:: About this task ::
Among the entries below, only the lines starting at the one with "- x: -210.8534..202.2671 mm" and ending at the one with "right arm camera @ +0", both included, are to be printed exactly.

·····

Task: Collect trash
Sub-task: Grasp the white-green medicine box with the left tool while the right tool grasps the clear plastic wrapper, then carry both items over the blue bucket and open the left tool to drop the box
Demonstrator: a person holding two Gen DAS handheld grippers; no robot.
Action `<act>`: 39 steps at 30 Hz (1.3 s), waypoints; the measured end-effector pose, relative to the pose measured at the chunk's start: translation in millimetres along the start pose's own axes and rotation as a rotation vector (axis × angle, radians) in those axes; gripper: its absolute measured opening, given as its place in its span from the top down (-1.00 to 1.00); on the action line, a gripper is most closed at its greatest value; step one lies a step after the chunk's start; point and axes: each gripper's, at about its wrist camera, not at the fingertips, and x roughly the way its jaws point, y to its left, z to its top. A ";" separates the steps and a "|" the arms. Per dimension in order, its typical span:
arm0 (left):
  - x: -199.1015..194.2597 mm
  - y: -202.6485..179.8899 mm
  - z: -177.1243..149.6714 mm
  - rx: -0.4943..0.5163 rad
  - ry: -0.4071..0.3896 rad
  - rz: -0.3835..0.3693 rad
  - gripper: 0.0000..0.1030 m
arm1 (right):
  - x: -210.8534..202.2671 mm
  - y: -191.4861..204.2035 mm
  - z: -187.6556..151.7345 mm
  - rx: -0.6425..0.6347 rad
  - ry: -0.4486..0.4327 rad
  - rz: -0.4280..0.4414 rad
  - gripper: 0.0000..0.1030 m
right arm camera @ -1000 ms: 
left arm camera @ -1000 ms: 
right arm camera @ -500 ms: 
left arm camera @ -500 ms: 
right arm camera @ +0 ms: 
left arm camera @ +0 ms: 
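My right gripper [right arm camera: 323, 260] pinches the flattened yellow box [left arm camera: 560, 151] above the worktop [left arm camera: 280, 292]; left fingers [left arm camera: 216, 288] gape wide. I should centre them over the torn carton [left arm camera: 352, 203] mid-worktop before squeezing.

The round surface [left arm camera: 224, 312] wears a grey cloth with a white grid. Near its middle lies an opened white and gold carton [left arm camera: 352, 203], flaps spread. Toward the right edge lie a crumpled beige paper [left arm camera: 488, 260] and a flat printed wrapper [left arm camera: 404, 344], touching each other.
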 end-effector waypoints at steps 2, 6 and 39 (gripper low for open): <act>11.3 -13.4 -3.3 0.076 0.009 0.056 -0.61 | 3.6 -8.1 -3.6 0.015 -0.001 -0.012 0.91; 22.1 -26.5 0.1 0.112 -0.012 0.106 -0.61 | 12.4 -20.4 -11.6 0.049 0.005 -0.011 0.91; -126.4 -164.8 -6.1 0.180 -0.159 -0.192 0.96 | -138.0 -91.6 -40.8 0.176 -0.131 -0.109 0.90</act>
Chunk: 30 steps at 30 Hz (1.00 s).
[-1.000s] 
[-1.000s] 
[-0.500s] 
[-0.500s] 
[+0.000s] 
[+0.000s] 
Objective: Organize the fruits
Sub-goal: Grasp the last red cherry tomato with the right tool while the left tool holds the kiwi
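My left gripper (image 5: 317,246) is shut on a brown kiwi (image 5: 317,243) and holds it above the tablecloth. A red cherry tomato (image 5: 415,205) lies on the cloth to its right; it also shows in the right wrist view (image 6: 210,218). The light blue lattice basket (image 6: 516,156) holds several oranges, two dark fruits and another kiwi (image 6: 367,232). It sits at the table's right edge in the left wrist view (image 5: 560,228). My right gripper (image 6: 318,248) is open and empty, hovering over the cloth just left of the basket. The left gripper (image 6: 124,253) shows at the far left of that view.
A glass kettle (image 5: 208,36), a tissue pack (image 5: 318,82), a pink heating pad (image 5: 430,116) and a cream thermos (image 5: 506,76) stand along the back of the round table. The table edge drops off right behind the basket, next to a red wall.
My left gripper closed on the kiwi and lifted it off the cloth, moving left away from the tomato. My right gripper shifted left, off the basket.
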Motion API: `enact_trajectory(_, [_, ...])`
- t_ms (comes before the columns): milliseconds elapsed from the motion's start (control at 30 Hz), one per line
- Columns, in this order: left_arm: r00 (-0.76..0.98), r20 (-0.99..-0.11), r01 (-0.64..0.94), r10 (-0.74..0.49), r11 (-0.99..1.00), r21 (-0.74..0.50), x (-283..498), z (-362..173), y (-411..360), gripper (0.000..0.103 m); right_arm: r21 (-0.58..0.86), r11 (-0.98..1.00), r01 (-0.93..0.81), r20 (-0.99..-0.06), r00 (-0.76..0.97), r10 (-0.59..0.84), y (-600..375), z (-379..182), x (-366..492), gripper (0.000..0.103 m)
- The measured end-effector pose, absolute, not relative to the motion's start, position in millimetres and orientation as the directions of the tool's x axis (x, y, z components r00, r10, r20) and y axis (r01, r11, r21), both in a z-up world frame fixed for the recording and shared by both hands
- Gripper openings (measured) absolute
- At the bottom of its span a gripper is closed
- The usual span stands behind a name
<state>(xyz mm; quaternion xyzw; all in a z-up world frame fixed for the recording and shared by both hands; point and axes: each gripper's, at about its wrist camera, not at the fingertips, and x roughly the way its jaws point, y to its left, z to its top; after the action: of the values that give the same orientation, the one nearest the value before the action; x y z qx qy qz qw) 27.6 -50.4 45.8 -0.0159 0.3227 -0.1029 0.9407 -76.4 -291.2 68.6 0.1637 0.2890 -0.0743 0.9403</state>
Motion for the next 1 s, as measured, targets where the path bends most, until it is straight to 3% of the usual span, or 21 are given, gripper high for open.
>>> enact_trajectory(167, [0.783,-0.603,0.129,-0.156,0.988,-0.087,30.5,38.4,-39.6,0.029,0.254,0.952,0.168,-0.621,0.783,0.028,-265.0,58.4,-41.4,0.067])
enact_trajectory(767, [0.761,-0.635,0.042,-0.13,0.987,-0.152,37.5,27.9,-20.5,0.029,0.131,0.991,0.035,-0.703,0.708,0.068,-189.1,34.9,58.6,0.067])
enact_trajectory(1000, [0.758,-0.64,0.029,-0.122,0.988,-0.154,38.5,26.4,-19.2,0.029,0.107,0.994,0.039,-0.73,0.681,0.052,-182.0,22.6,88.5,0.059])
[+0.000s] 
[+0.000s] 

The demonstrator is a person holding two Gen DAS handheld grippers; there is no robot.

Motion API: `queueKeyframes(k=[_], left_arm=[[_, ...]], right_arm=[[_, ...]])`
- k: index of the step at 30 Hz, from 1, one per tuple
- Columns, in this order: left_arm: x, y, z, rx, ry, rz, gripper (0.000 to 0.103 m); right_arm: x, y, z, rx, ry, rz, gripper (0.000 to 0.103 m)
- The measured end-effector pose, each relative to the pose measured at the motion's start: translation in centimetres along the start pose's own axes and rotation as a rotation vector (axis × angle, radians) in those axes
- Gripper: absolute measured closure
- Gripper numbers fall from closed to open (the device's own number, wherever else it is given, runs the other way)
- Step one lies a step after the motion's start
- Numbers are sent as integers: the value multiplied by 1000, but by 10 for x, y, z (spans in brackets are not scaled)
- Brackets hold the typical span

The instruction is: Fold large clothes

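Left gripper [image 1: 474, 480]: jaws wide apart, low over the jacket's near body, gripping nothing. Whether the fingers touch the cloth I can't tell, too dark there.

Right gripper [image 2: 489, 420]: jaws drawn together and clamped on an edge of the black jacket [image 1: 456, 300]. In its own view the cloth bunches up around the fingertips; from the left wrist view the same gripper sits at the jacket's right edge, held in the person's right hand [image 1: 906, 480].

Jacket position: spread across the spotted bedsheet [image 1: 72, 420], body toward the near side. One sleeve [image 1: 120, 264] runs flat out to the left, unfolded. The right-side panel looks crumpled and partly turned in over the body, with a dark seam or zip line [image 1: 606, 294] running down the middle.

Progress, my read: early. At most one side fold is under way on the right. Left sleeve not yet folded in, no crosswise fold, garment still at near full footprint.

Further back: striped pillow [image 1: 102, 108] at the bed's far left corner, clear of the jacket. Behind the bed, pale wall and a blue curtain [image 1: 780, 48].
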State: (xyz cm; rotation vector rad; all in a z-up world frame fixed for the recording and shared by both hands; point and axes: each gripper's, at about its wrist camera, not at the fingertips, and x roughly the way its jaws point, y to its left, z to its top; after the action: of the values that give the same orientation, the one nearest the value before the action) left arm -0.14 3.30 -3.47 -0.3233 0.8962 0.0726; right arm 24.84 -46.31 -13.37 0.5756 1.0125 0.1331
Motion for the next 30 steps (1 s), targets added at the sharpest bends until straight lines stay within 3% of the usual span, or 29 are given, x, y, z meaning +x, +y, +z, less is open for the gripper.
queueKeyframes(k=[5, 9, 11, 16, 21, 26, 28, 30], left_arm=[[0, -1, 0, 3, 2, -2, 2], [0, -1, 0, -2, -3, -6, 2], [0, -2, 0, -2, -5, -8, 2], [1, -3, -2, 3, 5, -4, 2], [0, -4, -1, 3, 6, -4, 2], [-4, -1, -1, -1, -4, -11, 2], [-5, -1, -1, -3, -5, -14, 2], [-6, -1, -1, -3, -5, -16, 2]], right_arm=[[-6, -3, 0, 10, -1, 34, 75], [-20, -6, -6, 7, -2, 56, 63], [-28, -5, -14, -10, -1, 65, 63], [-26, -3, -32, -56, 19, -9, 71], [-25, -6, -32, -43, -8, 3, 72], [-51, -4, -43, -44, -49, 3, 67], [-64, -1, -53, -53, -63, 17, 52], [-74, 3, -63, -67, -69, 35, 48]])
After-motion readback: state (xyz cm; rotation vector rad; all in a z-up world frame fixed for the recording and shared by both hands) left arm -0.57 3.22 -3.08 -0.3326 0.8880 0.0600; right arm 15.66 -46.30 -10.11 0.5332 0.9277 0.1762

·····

:: Solution to the problem ::
  - x: -210.8534..202.2671 mm
  - y: -191.4861..204.2035 mm
  - z: -187.6556..151.7345 mm
  - rx: -0.6425..0.6347 rad
  - ry: -0.4486..0.4327 rad
  - rz: -0.4280..0.4414 rad
  - gripper: 0.0000..0.1030 m
right arm camera @ -1000 ms: 
left arm camera @ -1000 ms: 
right arm camera @ -500 ms: 
left arm camera @ -500 ms: 
right arm camera @ +0 ms: 

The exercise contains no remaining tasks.